__Task details__
Restate the whole of the data below word for word, skipping the images.

===== Dataset excerpt =====

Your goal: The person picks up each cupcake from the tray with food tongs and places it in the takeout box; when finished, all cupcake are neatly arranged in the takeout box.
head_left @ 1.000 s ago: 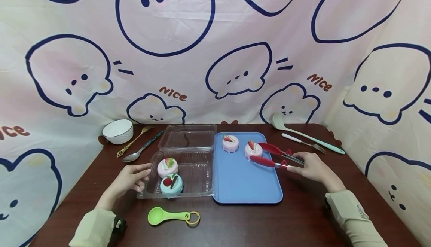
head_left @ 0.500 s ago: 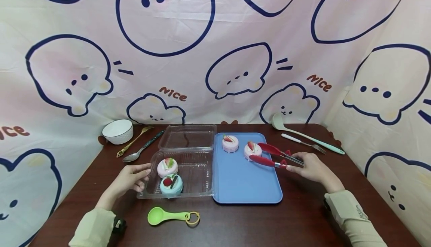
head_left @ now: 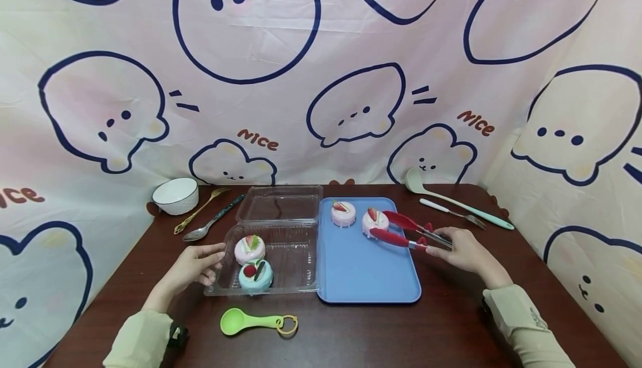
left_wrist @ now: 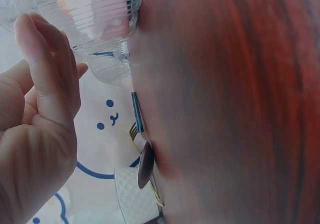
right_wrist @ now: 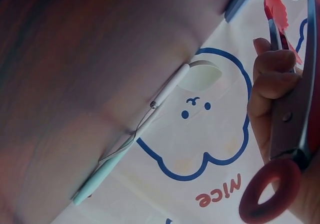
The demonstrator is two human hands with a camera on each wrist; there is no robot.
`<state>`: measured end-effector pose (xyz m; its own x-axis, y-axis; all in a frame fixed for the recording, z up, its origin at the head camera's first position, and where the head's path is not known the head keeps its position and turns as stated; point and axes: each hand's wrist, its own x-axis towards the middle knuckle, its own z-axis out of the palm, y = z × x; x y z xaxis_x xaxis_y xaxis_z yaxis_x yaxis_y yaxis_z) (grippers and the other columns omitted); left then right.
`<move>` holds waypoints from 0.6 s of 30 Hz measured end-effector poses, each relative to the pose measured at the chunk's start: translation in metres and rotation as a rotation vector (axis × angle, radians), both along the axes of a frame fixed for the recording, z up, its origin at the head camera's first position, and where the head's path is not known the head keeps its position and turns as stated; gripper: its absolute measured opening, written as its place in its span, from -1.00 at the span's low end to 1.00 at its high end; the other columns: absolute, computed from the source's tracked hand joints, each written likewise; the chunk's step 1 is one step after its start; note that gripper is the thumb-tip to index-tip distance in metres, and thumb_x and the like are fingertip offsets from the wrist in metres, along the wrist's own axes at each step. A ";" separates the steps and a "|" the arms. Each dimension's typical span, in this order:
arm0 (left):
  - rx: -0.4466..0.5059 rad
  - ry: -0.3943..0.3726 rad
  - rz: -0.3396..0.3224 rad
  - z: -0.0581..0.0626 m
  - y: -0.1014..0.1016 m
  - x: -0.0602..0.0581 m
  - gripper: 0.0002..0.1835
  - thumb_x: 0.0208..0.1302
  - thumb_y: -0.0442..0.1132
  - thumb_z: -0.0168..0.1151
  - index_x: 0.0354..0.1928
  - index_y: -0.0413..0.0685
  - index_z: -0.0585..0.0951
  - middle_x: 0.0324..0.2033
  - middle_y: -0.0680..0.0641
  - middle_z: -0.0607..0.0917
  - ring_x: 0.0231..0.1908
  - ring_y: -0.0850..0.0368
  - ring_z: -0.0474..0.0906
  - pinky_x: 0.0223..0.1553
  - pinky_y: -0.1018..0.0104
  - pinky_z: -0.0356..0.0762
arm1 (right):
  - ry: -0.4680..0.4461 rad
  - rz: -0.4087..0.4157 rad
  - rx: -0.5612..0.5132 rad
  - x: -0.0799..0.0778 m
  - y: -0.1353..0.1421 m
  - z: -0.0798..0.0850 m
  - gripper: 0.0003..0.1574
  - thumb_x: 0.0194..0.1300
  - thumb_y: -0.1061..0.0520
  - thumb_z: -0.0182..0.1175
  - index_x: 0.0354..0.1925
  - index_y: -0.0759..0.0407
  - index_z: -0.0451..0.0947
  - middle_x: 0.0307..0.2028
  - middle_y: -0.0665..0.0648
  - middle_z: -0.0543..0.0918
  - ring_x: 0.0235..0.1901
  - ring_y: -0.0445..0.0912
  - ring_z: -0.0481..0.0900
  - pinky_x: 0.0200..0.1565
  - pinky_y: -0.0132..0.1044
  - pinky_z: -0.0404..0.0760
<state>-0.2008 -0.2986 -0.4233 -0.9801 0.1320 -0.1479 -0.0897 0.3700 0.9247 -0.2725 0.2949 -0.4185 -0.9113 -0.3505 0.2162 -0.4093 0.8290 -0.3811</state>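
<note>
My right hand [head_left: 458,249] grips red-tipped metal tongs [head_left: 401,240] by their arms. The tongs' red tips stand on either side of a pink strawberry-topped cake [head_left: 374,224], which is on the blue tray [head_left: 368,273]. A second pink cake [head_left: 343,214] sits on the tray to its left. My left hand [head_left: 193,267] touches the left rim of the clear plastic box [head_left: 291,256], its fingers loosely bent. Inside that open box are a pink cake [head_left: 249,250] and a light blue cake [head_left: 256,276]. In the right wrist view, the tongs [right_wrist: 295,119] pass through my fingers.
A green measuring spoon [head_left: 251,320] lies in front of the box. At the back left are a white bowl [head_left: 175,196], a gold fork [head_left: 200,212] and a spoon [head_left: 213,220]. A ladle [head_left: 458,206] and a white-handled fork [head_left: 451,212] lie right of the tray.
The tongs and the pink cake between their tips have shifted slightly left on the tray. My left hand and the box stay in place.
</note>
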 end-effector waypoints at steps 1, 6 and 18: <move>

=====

__The completed task__
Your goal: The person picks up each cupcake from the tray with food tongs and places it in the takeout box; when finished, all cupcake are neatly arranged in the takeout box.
head_left @ 1.000 s ago: 
head_left @ 0.500 s ago: 
head_left @ now: 
left_wrist @ now: 
right_wrist @ now: 
The demonstrator is two human hands with a camera on each wrist; there is no robot.
`<state>`: measured end-effector pose (xyz m; its own x-axis, y-axis; all in a frame fixed for the recording, z up, its origin at the head camera's first position, and where the head's path is not known the head keeps its position and turns as stated; point and axes: each hand's wrist, its own x-axis towards the middle knuckle, its own z-axis out of the palm, y = z × x; x y z xaxis_x xaxis_y xaxis_z yaxis_x yaxis_y yaxis_z) (grippers and the other columns omitted); left then right.
`<move>` holds waypoints from 0.6 s of 30 Hz measured end-effector poses, each relative to the pose measured at the chunk's start: translation in metres and rotation as a rotation vector (axis × angle, radians), both along the axes of a frame fixed for the recording, z up, its origin at the head camera's first position, and where the head's path is not known the head keeps its position and turns as stated; gripper: its absolute measured opening, written as its place in its span, from -1.00 at the span's low end to 1.00 at its high end; the other columns: absolute, computed from the source's tracked hand joints, each written likewise; the chunk's step 1 is one step after its start; note that gripper is the thumb-tip to index-tip distance in metres, and thumb_x and the like are fingertip offsets from the wrist in metres, along the wrist's own axes at each step. A ";" separates the steps and a "|" the arms. Each dimension's typical span, in this order:
arm0 (left):
  - rx: -0.4466..0.5059 rad
  - ry: -0.3943..0.3726 rad
  - rz: -0.3396..0.3224 rad
  - z: -0.0581..0.0626 m
  - y: -0.1014..0.1016 m
  - x: -0.0602..0.0581 m
  - gripper: 0.0002..0.1835
  - thumb_x: 0.0208..0.1302
  - thumb_y: -0.0442..0.1132
  - thumb_z: -0.0168..0.1151
  - index_x: 0.0354..0.1928
  - index_y: -0.0413..0.0685
  - index_z: -0.0585..0.0951
  - middle_x: 0.0324..0.2033
  - middle_y: -0.0680..0.0641
  - middle_z: -0.0607..0.0917
  - ring_x: 0.0231..0.1908
  - ring_y: -0.0850..0.0368
  - ring_z: -0.0474..0.0906
  - pinky_x: 0.0223..0.1553
  - pinky_y: -0.1018..0.0104
  - pinky_z: -0.0356..0.0762
arm1 (right):
  - ry: -0.4680..0.4461 rad
  - rz: -0.4087..0.4157 rad
  - rx: -0.5612..0.5132 rad
  - x: -0.0799..0.0778 m
  - y: -0.1353..0.1421 m
  - z: -0.0798..0.0850 m
  - gripper: 0.0003..0.1574
  - thumb_x: 0.0194..0.1300
  - thumb_y: -0.1061..0.0520
  - thumb_z: -0.0182..0.1175
  - index_x: 0.0354..0.1925
  - index_y: -0.0759..0.0407
  - index_z: -0.0451..0.0947
  - middle_x: 0.0307..0.2028
  - middle_y: -0.0665..0.0648
  - middle_z: -0.0543..0.0918
  - ring_x: 0.0235..0.1901
  - ring_y: -0.0445..0.0912
  - ring_z: -0.0481..0.0900
  - pinky_x: 0.0200..0.1565
  - pinky_y: -0.0132..0.1044
  - pinky_z: -0.0404..0.0760
<state>-0.2008 -0.2986 -0.4233 -0.9801 0.1320 -0.1479 -0.0897 0.3700 0.9247 -0.2725 0.2949 -0.4185 -0.9113 -0.3505 0.2162 -0.4093 0.8290 -0.3811</state>
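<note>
My right hand [head_left: 458,249] grips red-tipped metal tongs [head_left: 401,240] by their arms. The tongs' red tips stand on either side of a pink strawberry-topped cake [head_left: 374,224], which is on the blue tray [head_left: 368,273]. A second pink cake [head_left: 343,214] sits on the tray to its left. My left hand [head_left: 193,267] touches the left rim of the clear plastic box [head_left: 291,256], its fingers loosely bent. Inside that open box are a pink cake [head_left: 249,250] and a light blue cake [head_left: 256,276]. In the right wrist view, the tongs [right_wrist: 295,119] pass through my fingers.
A green measuring spoon [head_left: 251,320] lies in front of the box. At the back left are a white bowl [head_left: 175,196], a gold fork [head_left: 200,212] and a spoon [head_left: 213,220]. A ladle [head_left: 458,206] and a white-handled fork [head_left: 451,212] lie right of the tray.
The tongs and the pink cake between their tips have shifted slightly left on the tray. My left hand and the box stay in place.
</note>
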 end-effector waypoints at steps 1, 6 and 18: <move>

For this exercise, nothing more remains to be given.